— Exercise prompt —
Repeat every line below exactly as it reads.

— Recorded data —
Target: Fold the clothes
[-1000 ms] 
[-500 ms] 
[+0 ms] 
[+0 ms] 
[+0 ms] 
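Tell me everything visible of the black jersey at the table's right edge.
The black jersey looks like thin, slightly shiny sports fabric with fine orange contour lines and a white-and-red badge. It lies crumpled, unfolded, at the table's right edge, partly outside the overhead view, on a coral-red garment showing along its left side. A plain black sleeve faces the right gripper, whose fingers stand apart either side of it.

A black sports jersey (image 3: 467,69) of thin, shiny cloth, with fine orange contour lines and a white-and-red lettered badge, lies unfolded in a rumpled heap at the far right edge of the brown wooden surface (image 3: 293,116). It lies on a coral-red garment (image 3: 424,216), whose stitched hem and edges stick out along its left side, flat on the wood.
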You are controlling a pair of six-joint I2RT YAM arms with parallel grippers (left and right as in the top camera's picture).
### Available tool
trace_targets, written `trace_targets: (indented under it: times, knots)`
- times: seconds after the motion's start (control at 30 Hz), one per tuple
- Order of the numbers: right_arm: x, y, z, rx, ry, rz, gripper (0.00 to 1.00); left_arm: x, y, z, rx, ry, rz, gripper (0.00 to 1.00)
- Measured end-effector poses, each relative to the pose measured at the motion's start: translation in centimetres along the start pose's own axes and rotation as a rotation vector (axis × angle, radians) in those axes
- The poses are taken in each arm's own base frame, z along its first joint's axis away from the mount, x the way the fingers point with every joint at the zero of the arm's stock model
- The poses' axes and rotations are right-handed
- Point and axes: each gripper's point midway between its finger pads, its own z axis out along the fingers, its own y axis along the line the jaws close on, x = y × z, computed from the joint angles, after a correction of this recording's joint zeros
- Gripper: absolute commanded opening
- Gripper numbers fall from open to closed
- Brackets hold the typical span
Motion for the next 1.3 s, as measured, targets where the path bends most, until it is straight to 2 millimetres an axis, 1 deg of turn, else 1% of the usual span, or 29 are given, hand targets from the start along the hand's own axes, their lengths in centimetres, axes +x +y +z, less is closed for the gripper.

— Answer box —
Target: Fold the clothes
[-1000 ms] 
[-500 ms] 
[+0 ms] 
[+0 ms] 
[+0 ms] 
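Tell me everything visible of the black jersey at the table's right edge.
The black jersey looks like thin, slightly shiny sports fabric with fine orange contour lines and a white-and-red badge. It lies crumpled, unfolded, at the table's right edge, partly outside the overhead view, on a coral-red garment showing along its left side. A plain black sleeve faces the right gripper, whose fingers stand apart either side of it.

A black sports jersey (image 3: 467,69) of thin, shiny cloth, with fine orange contour lines and a white-and-red lettered badge, lies unfolded in a rumpled heap at the far right edge of the brown wooden surface (image 3: 293,116). It lies on a coral-red garment (image 3: 424,216), whose stitched hem and edges stick out along its left side, flat on the wood.
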You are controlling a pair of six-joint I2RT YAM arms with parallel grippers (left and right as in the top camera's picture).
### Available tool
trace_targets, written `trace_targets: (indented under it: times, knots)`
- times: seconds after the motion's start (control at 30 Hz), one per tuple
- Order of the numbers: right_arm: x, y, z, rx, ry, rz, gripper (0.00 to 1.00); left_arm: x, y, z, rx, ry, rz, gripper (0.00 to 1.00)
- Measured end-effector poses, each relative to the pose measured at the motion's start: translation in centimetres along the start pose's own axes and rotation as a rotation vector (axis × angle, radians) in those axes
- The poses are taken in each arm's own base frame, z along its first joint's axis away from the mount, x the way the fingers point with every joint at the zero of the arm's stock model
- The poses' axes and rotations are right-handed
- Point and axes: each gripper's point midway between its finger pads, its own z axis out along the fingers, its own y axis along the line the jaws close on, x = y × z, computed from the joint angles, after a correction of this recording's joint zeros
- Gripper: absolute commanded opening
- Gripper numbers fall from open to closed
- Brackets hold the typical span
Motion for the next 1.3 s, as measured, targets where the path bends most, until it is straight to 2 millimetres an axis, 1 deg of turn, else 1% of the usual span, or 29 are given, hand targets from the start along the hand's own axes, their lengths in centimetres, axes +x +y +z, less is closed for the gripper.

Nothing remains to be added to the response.